### PROBLEM STATEMENT
The answer should contain all of the data, retyped without any alteration.
*** Begin section ***
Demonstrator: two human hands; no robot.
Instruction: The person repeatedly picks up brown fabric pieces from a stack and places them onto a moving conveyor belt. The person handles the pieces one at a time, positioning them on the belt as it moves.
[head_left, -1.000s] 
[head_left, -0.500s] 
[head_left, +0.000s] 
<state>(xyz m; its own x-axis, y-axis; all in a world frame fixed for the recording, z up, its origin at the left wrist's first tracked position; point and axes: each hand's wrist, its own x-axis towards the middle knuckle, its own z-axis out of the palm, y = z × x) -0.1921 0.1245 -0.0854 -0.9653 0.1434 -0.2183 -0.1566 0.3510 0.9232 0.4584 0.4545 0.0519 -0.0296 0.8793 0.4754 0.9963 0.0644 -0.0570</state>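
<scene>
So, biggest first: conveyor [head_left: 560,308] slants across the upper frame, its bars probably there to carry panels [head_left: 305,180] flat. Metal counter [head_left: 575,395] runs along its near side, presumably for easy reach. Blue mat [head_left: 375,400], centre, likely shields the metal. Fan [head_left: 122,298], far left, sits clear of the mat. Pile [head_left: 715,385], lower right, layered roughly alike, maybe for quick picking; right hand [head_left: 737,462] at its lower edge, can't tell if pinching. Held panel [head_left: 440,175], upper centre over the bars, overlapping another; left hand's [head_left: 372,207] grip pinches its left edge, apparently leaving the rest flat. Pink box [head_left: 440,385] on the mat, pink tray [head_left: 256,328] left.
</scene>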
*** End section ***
### ANSWER TO THE PROBLEM
Demonstrator: two human hands; no robot.
Instruction: The person repeatedly picks up brown fabric pieces from a stack and places them onto a moving conveyor belt. The person handles the pieces one at a time, positioning them on the belt as it moves.
[head_left, -1.000s] 
[head_left, -0.500s] 
[head_left, +0.000s] 
<state>(xyz m; its own x-axis, y-axis; all in a world frame fixed for the recording, z up, its origin at the left wrist's first tracked position; point and axes: each hand's wrist, its own x-axis towards the middle knuckle, its own z-axis out of the palm, y = z × x) -0.1921 0.1245 -0.0854 -0.9653 0.1434 -0.2183 -0.1566 0.3510 0.9232 0.4584 0.4545 0.0519 -0.0296 0.8793 0.4754 0.9963 0.0644 -0.0570</state>
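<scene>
So, biggest first: conveyor [head_left: 560,308] slants across the upper frame, its bars probably there to carry panels [head_left: 305,180] flat. Metal counter [head_left: 575,395] runs along its near side, presumably for easy reach. Blue mat [head_left: 375,400], centre, likely shields the metal. Fan [head_left: 122,298], far left, sits clear of the mat. Pile [head_left: 715,385], lower right, layered roughly alike, maybe for quick picking; right hand [head_left: 737,462] at its lower edge, can't tell if pinching. Held panel [head_left: 440,175], upper centre over the bars, overlapping another; left hand's [head_left: 372,207] grip pinches its left edge, apparently leaving the rest flat. Pink box [head_left: 440,385] on the mat, pink tray [head_left: 256,328] left.
</scene>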

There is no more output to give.